25. Jordan Lyles (29, RHP, Brewers): Seems there’s more than Miller Lite in the Milwaukee water. Like Pomeranz, Lyles dazzled with the Brewers, with a 1.11 WHIP in 11 starts after a trade from Pittsburgh. Right team, right role and Lyles will make a solid and relatively low-risk investment for somebody. SIGNED: Two years, $16 million with Rangers, Dec. 13.
26. Rich Hill (40, LHP, Dodgers): Weigh the stretches of dominance against the almost inevitable health challenges Hill will face in your employ. Close your eyes, sign the check and comfort yourself with visions of that wipeout curveball and a strikeout per nine rate that hasn’t seen single digits in eight years. SIGNED: One year, $3.5 million guaranteed with Twins, Dec. 31
27. Yasiel Puig (29, RF, Indians): From Wild Horse to polarizing figure to bat-licker, he’s now Puig Your League Average Hitter. A trade to hitter-friendlier Cincinnati did not bump Puig’s offensive numbers, as he produced one more home run and identical batting and on-base averages (.267/.327) between Cincy and Cleveland as his final year as a Dodger.
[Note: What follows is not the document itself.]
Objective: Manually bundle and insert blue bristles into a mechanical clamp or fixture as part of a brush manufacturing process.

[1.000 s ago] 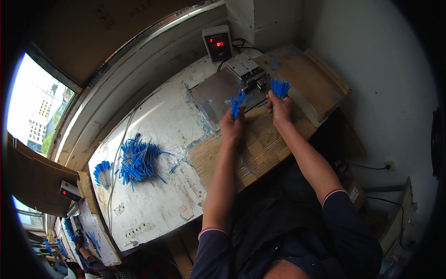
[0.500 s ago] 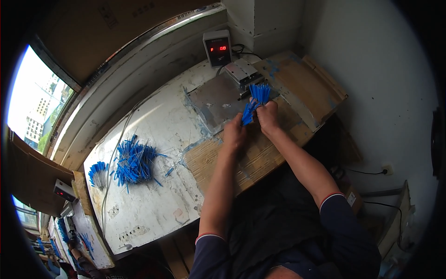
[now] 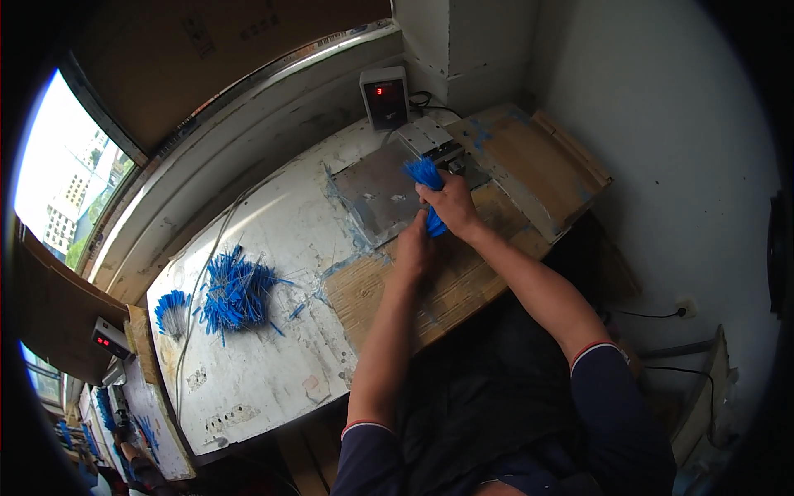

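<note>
A bundle of thin blue-ended wires (image 3: 424, 172) is gripped in my right hand (image 3: 451, 204), its fingers wrapped round it and the blue tips fanning out above. My left hand (image 3: 413, 248) is closed just below, against the lower blue ends of the wires; its fingertips are partly hidden. Both hands are over the near edge of a flat metal plate (image 3: 376, 194), in front of a small metal device (image 3: 428, 136). On the white table to the left lies a loose heap of similar blue-ended wires (image 3: 238, 289), beside a smaller fanned bundle (image 3: 172, 312).
A display box (image 3: 385, 99) with red digits stands behind the metal device. Cardboard (image 3: 372, 306) covers the table's near right part, and another cardboard piece (image 3: 525, 153) lies farther right. A cable (image 3: 192, 331) crosses the table's left side. Someone's arm (image 3: 136, 459) shows at lower left.
My right hand has moved left and turned, so the bundle's blue tips now lean left. My left hand has stayed close below. The red digits on the display box have changed.
</note>
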`<state>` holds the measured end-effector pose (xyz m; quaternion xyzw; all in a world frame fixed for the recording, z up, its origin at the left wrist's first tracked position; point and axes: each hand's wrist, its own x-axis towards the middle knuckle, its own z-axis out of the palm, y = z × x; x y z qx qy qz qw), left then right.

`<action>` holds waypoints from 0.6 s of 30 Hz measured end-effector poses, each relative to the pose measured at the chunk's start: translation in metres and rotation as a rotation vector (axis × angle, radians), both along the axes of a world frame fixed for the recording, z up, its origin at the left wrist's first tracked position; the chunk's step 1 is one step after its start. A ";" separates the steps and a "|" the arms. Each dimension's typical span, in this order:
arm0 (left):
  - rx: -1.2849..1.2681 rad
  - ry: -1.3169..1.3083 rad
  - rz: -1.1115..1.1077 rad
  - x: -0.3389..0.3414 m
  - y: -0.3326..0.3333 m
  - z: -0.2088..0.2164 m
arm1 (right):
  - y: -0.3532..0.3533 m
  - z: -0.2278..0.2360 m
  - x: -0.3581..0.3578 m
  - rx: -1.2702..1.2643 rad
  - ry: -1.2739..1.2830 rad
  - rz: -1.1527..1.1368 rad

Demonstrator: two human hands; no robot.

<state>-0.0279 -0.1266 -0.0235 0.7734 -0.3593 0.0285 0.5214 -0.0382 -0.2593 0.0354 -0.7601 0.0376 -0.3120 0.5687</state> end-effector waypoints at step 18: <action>-0.538 0.577 0.099 0.010 0.009 0.004 | -0.020 -0.055 -0.044 0.538 0.072 -0.142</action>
28. Jonathan Schoop (28, 2B, Twins): A 32-homer, .841 All-Star season in 2017 seems like eons ago for a player who seems increasingly one-dimensional. Schoop managed just 23 home runs for Minnesota’s Bomba Squad, though he did push his OBP above .300 for the first time since ’17. SIGNED: One year, $6.1 million with Tigers
29. Adam Wainwright (38, RHP, Cardinals) – Is it St. Louis or nothing for ol’ Waino? There’s plenty to weigh for both sides, particularly a pitcher who’s already grossed $136 million in earnings in his career. The Cardinals may yet need his 171 ⅔ competent innings more than he needs the grind. SIGNED: One-year deal, $5 million guaranteed deal with Cardinals, Nov. 12
30. Brandon Kintzler (35, RHP, Cubs): The man takes the ball – 72, 70 and 62 appearances the past three seasons – and completes his task an overwhelming majority of the time. Kintzler won’t punch you out of a hot spot – he hasn’t averaged a strikeout per inning since 2015 – but give him a clean, high-leverage inning and he shall eat it for you.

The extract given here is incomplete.